The present invention discloses a new food vinegar and blood canned duck. The main ingredient is duck meat and the accessory ingredients are duck blood, rice vinegar, beans (soybeans, kidney beans, and cowpeas), konjac, dried chili powder, soy sauce, edible salt, monosodium glutamate, white sugar, spices and vegetable oil. Before being boiled, the duck meat is cut into blocks, the duck meat blocks are subjected to oil-frying treatment, after being boiled, the duck meat blocks are quantitatively packaged into metal cans, glass cans or cooking bags, and the packaged duck meat blocks are subjected to sterilizing and cooling links, thereby obtaining the finished products.
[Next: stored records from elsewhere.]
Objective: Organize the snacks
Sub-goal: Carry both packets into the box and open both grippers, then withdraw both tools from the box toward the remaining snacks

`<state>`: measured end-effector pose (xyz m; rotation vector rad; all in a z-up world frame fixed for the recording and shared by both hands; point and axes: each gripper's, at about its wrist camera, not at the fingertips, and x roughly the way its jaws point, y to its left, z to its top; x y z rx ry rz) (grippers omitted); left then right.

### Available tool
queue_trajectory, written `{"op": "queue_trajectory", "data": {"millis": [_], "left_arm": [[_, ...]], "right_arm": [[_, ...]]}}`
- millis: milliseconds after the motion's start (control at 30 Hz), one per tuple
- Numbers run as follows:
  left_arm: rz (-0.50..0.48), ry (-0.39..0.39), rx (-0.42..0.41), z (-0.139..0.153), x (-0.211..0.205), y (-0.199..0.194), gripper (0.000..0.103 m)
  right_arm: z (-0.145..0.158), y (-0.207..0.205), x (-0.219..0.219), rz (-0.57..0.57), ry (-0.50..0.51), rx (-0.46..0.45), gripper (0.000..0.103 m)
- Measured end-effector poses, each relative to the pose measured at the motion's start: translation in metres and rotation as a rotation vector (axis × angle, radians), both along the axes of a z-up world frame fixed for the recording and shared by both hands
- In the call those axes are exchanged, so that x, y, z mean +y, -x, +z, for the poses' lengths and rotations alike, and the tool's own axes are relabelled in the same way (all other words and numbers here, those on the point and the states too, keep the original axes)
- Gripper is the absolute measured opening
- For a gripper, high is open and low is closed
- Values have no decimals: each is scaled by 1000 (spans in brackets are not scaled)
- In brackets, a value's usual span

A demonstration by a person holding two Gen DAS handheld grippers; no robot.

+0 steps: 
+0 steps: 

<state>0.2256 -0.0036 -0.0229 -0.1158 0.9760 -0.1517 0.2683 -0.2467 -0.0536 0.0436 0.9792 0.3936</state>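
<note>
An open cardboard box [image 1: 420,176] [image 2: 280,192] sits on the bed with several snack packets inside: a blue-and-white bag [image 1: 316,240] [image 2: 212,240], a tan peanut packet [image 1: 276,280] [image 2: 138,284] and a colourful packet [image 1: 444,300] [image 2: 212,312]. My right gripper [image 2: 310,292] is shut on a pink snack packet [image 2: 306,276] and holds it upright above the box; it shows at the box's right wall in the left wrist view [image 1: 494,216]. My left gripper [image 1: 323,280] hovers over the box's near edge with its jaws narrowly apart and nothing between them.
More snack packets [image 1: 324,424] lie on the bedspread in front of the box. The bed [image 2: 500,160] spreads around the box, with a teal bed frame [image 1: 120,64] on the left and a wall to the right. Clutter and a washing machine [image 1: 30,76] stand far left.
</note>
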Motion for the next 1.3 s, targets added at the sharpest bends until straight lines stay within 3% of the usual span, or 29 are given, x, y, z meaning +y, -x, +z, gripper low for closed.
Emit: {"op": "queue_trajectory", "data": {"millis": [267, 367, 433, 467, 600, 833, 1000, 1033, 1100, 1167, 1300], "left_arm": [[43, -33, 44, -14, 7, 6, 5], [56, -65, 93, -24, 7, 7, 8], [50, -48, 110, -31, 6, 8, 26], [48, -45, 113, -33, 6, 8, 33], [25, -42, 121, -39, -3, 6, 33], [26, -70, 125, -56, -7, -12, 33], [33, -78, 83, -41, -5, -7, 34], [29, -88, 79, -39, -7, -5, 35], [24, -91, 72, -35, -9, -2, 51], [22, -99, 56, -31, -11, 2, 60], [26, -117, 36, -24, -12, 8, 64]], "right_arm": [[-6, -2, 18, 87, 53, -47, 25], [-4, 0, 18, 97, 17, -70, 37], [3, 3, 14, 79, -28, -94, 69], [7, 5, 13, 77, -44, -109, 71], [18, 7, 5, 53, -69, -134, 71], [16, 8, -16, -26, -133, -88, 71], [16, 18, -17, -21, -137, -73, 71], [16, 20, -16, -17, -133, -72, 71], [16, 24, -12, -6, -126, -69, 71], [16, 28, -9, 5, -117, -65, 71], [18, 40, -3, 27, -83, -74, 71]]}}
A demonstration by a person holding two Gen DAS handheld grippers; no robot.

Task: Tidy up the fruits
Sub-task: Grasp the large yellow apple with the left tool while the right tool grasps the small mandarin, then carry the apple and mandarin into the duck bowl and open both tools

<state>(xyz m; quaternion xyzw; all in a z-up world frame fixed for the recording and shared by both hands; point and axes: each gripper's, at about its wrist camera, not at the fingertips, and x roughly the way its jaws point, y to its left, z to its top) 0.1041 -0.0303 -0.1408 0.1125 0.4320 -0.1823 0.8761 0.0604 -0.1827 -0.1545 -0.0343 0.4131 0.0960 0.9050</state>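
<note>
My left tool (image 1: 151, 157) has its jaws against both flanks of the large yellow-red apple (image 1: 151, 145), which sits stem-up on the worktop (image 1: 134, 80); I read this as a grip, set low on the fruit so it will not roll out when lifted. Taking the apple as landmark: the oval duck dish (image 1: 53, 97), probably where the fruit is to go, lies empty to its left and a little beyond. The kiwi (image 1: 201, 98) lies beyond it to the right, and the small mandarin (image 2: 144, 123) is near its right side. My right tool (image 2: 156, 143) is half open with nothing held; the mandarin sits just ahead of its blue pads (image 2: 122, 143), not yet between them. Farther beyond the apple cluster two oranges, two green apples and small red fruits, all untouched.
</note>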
The vinegar and blood canned duck is free of any colors, essences, and preservatives, can be stored for a long period with unchanged flavors, and is convenient for consumption and carrying.

Description

Vinegar blood canned duck
Art
The present invention relates to a kind of novel tank head food, namely first traditional famous dish vinegar blood duck together in backlands district, osmanthus is manufactured can, belong to tinned food manufacture field.
Background technology
Cu Xueyazhe road, Quanzhou famous dish, originates from Shanxi towards the epoch, apart from the history in modern existing more than 1700 years.It is originated in Quanzhou County, has propagated into whole Gui Bei, Xiang Nan and even more vast area so far.Vinegar blood duck is liked by the common people deeply in Quanzhou, has been listed in Guangxi protection of intangible cultural heritage register.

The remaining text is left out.